ABOUT THIS EXERCISE: Could you set down the listing below exactly and omit its images?

+++ RAW DATA

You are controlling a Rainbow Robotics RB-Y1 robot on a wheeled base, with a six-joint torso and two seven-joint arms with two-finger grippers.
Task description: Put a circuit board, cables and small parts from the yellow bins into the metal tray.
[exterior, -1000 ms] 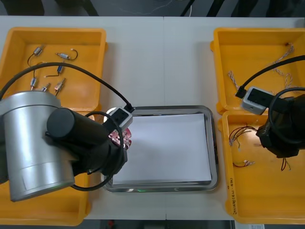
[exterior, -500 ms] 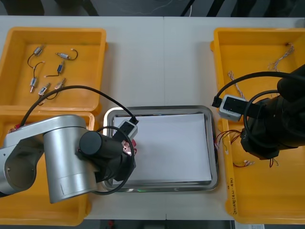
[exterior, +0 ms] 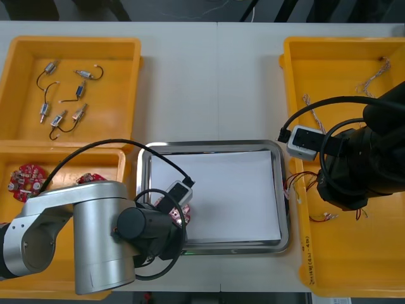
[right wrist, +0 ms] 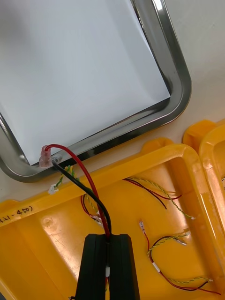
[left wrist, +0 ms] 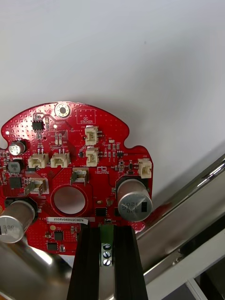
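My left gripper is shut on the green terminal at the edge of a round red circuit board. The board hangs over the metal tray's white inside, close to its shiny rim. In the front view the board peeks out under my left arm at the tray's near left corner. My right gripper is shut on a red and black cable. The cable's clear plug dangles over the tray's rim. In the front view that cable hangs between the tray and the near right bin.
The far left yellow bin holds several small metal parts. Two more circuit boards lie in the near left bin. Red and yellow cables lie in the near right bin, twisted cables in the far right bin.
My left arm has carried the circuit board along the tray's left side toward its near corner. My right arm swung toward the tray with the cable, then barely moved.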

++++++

OUTPUT FOR THIS TASK:
You are controlling a Rainbow Robotics RB-Y1 robot on a wheeled base, with a six-joint torso and two seven-joint arms with two-finger grippers.
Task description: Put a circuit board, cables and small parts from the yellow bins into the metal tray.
[exterior, -1000 ms] 
[exterior, -500 ms] 
[exterior, +0 ms] 
[right wrist, +0 ms] 
[left wrist, +0 ms] 
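My left gripper is shut on the green terminal at the edge of a round red circuit board. The board hangs over the metal tray's white inside, close to its shiny rim. In the front view the board peeks out under my left arm at the tray's near left corner. My right gripper is shut on a red and black cable. The cable's clear plug dangles over the tray's rim. In the front view that cable hangs between the tray and the near right bin.
The far left yellow bin holds several small metal parts. Two more circuit boards lie in the near left bin. Red and yellow cables lie in the near right bin, twisted cables in the far right bin.
My left arm has carried the circuit board along the tray's left side toward its near corner. My right arm swung toward the tray with the cable, then barely moved.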

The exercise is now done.